Transcribe the listing in full, excluding any pictures.

== Segment start ==

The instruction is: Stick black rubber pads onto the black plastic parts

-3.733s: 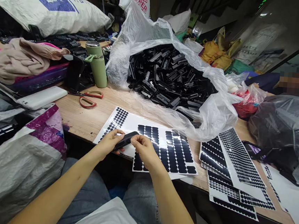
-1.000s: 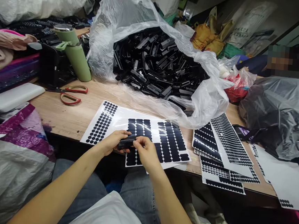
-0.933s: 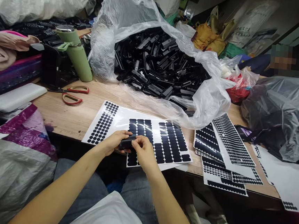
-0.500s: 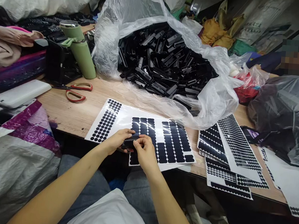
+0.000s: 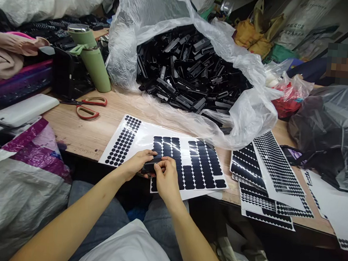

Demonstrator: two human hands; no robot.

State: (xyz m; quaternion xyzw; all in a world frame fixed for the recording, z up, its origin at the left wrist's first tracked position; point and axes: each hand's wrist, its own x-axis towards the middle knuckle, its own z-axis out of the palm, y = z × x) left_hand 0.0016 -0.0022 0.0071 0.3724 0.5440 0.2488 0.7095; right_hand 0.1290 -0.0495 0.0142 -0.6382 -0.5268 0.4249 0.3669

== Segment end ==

## Problem solution
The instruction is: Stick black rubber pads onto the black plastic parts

-3.733s: 
-1.000s: 
-0.933s: 
-0.500s: 
+0.000s: 

Demonstrator: two human hands; no robot.

State: (xyz m; quaternion xyzw; all in a world frame fixed for the recording, z up, its origin at the left wrist's first tracked position; point and axes: each hand's wrist, its own x-axis towards the middle knuckle, its own z-axis out of the palm, y = z × x) left_hand 0.0016 -0.0022 0.0071 0.3724 0.5440 0.2488 0.7095; right_hand 0.1290 -0.0495 0.0142 -0.6382 -0.5268 0.4249 0.3669

With that, the answer is finished.